Records from a data collection:
---*---
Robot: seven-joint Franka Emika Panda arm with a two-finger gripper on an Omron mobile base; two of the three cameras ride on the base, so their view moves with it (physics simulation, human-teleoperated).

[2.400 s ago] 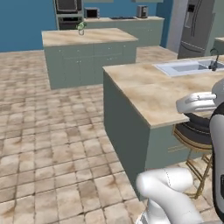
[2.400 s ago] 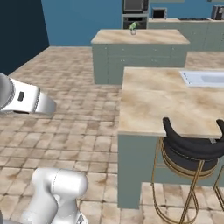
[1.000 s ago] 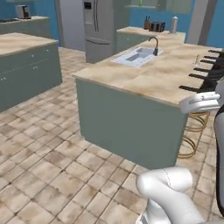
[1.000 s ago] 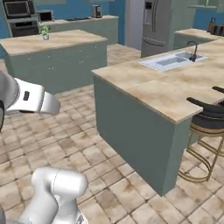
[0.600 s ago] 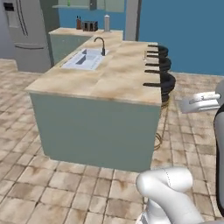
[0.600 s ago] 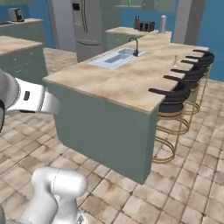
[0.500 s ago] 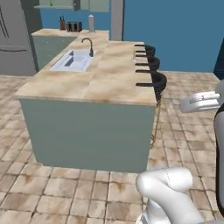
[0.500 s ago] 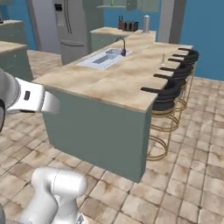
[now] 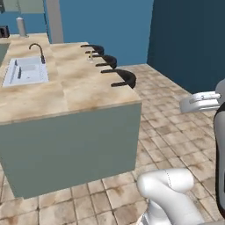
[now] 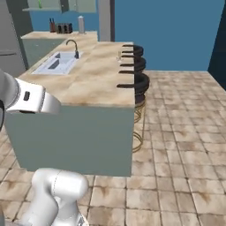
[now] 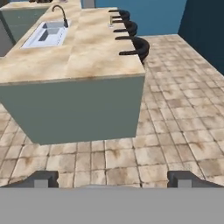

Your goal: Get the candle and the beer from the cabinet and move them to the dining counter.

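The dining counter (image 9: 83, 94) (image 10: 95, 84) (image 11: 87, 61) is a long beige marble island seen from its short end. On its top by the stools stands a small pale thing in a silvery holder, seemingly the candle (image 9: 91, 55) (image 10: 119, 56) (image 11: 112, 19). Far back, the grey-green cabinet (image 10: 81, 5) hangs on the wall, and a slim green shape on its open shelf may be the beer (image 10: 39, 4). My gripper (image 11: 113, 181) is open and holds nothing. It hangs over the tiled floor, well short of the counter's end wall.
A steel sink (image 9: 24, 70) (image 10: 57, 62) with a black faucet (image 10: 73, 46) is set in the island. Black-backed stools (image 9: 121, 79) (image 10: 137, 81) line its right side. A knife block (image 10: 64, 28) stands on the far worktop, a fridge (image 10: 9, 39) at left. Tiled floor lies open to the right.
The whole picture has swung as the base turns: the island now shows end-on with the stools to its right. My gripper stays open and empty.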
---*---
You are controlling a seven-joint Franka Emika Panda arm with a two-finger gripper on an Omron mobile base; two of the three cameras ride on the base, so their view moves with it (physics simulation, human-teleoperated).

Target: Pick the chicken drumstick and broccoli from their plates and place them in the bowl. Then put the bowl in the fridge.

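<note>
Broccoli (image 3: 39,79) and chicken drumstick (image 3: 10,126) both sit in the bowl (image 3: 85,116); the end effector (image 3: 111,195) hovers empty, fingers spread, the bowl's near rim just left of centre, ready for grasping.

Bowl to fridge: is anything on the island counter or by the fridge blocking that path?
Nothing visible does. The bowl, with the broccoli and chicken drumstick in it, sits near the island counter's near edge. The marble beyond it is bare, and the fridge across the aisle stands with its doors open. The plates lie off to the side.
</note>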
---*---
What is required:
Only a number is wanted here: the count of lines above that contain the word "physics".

Solution:
2